At http://www.networkweek.com/internet/story/NWW19990318S0004

< paul


Vendors go to war against new strains of virus

The spread of the Internet has increased the threat of viruses and it's 
getting nasty from Network Week 24 March 1999



BY LEE KIMBER
As anti-virus vendors start issuing warnings about the disk-deleting CIH virus,
network administrators already face a new, more dangerous threat - their own 
networks.

Data-stealing and data-importing programs are set to exploit growing network 
interconnectivity to steal sensitive data from hosts. They can import updates 
for themselves and in doing so, counter attempts to remove them. 

Instead of deleting your hard drives, they can quietly steal company secrets, 
dump sensitive data into newsgroups and IRC, and make managing your networks 
harder. 

That gloomy scenario was predicted by anti-virus researchers at the European 
Institute of Computer and Anti-Virus Research's (EICAR) annual conference in 
Denmark earlier this month. 

Researchers think tomorrow's threat will come in three types, all of which are 
beginning to appear. 

Type one is the data exporter, a program that grabs sensitive information and 
sends it back to an email address, newsgroup or Internet Relay Chat channel. 
Examples seen already include the well-known PolyPoster, which showed up 
posting documents to newsgroups late last year, and the colourfully-named 
ButtPlugs which can add IRC posting capabilities to the Back Orifice Trojan. 

Type two is the data importer. There is only one widely-known example: 
JavaBeans Hive.

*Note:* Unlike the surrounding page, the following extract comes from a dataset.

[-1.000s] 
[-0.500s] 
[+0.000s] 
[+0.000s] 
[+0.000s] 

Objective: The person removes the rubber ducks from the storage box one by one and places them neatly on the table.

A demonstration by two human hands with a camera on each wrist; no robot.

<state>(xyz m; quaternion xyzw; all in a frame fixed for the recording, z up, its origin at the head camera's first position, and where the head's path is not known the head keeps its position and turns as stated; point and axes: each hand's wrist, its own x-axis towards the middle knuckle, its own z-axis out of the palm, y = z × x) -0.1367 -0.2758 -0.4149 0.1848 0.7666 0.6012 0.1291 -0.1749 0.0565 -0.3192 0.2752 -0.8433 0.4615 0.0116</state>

This two-part program downloads its second, more powerful part 
after the innocuous looking stub has infected a network host. 

"It doesn't work properly," says Symantec AntiVirus Research Center head, Eric 
Chien, "but it is a proof of concept." 

The third type is already familiar: client-server tools that give the user 
remote control over the infected hosts. NetBus and Back Orifice are the most 
well-known but there's also Net666, which installs a primitive Telnet service 
and pings a New Zealand server to let it know that it is up and running. 

"The other ones tend to be small fry compared to those," Data Fellows UK 
country manager Jason Holloway commented. 

These threats differ from traditional viruses by not generally advertising 
either their presence or their high level of programming skill (and system 
knowledge), and by their ability to keep your system communicating with another unauthorised system. 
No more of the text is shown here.